EXERCISE: From the first record to the last, write out each one exactly.

Start of RECORDS TO USE

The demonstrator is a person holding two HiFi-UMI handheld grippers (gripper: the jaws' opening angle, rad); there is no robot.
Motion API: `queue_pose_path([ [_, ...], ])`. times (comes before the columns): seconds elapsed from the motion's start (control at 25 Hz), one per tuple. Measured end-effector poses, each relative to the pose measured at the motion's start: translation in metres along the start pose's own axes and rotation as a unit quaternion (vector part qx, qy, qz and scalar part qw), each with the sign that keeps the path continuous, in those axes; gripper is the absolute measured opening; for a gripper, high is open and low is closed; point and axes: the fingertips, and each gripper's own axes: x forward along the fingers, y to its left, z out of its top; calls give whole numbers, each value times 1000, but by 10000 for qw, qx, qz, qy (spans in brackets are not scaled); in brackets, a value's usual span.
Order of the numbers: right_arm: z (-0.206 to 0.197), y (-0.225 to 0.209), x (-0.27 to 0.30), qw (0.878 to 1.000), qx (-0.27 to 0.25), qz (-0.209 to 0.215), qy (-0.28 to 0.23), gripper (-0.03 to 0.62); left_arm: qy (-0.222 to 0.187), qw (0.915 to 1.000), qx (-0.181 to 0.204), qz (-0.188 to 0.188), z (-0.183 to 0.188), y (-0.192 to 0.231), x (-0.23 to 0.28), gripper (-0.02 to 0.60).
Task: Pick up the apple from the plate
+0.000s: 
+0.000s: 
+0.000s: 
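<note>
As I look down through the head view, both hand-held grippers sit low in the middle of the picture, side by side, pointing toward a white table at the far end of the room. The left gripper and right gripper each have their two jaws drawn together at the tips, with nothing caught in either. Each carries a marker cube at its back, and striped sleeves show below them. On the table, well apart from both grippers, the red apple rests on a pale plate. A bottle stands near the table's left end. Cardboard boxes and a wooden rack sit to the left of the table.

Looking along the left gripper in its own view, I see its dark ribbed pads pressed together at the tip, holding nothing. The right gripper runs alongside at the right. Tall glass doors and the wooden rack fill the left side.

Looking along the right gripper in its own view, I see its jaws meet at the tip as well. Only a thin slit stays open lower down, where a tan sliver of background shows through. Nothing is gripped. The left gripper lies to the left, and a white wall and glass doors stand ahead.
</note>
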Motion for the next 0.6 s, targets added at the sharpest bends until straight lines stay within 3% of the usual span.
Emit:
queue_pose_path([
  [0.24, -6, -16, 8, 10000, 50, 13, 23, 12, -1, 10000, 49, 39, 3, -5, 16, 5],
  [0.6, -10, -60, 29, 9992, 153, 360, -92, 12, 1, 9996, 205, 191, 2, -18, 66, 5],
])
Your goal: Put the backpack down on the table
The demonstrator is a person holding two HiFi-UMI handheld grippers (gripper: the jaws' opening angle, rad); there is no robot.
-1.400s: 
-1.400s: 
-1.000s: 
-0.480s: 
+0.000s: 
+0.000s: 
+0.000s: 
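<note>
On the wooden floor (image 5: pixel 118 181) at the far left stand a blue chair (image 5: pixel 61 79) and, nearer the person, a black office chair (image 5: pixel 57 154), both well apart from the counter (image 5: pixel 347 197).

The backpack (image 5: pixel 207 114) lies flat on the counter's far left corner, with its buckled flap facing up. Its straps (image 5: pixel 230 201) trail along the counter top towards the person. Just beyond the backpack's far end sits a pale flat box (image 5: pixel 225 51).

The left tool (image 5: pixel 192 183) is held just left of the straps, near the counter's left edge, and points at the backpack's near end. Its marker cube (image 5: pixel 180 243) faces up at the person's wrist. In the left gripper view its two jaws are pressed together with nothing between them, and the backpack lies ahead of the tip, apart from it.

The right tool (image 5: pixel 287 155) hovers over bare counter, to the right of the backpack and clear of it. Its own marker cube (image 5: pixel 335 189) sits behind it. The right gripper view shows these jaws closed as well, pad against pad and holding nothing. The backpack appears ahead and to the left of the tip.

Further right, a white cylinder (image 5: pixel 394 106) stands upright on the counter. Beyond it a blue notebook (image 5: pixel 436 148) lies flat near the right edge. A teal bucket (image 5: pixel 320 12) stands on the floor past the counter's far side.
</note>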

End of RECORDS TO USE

EXERCISE RESULT:
The demonstrator is a person holding two HiFi-UMI handheld grippers (gripper: the jaws' opening angle, rad); there is no robot.
Motion API: `queue_pose_path([ [_, ...], ])`. times (comes before the columns): seconds elapsed from the motion's start (control at 25 Hz), one per tuple. Measured end-effector poses, each relative to the pose measured at the motion's start: translation in metres along the start pose's own axes and rotation as a unit quaternion (vector part qx, qy, qz and scalar part qw), each with the sign that keeps the path continuous, in those axes; gripper is the absolute measured opening; for a gripper, high is open and low is closed; point and axes: the fingertips, and each gripper's own axes: x forward along the fingers, y to its left, z out of its top; calls give whole numbers, each value times 1000, but by 10000 for qw, qx, qz, qy (spans in brackets are not scaled); in brackets, a value's usual span.
Order of the numbers: right_arm: z (-0.206 to 0.197), y (-0.225 to 0.209), x (-0.27 to 0.30), qw (0.878 to 1.000), qx (-0.27 to 0.25), qz (-0.209 to 0.215), qy (-0.28 to 0.23), gripper (-0.03 to 0.62); left_arm: qy (-0.222 to 0.187), qw (0.915 to 1.000), qx (-0.181 to 0.204), qz (-0.188 to 0.188), z (-0.183 to 0.188), y (-0.192 to 0.231), x (-0.23 to 0.28), gripper (-0.02 to 0.60).
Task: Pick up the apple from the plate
+0.000s: 
+0.000s: 
+0.000s: 
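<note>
As I look down through the head view, both hand-held grippers sit low in the middle of the picture, side by side, pointing toward a white table at the far end of the room. The left gripper and right gripper each have their two jaws drawn together at the tips, with nothing caught in either. Each carries a marker cube at its back, and striped sleeves show below them. On the table, well apart from both grippers, the red apple rests on a pale plate. A bottle stands near the table's left end. Cardboard boxes and a wooden rack sit to the left of the table.

Looking along the left gripper in its own view, I see its dark ribbed pads pressed together at the tip, holding nothing. The right gripper runs alongside at the right. Tall glass doors and the wooden rack fill the left side.

Looking along the right gripper in its own view, I see its jaws meet at the tip as well. Only a thin slit stays open lower down, where a tan sliver of background shows through. Nothing is gripped. The left gripper lies to the left, and a white wall and glass doors stand ahead.
</note>
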Motion for the next 0.6 s, targets added at the sharpest bends until straight lines stay within 3% of the usual span.
Emit:
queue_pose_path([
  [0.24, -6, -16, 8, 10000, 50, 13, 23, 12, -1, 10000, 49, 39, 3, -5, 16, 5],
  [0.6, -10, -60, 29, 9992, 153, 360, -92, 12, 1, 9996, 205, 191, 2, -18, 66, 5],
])
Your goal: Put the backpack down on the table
The demonstrator is a person holding two HiFi-UMI handheld grippers (gripper: the jaws' opening angle, rad); there is no robot.
-1.400s: 
-1.400s: 
-1.000s: 
-0.480s: 
+0.000s: 
+0.000s: 
+0.000s: 
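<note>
On the wooden floor (image 5: pixel 118 181) at the far left stand a blue chair (image 5: pixel 61 79) and, nearer the person, a black office chair (image 5: pixel 57 154), both well apart from the counter (image 5: pixel 347 197).

The backpack (image 5: pixel 207 114) lies flat on the counter's far left corner, with its buckled flap facing up. Its straps (image 5: pixel 230 201) trail along the counter top towards the person. Just beyond the backpack's far end sits a pale flat box (image 5: pixel 225 51).

The left tool (image 5: pixel 192 183) is held just left of the straps, near the counter's left edge, and points at the backpack's near end. Its marker cube (image 5: pixel 180 243) faces up at the person's wrist. In the left gripper view its two jaws are pressed together with nothing between them, and the backpack lies ahead of the tip, apart from it.

The right tool (image 5: pixel 287 155) hovers over bare counter, to the right of the backpack and clear of it. Its own marker cube (image 5: pixel 335 189) sits behind it. The right gripper view shows these jaws closed as well, pad against pad and holding nothing. The backpack appears ahead and to the left of the tip.

Further right, a white cylinder (image 5: pixel 394 106) stands upright on the counter. Beyond it a blue notebook (image 5: pixel 436 148) lies flat near the right edge. A teal bucket (image 5: pixel 320 12) stands on the floor past the counter's far side.
</note>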

The answer is finished.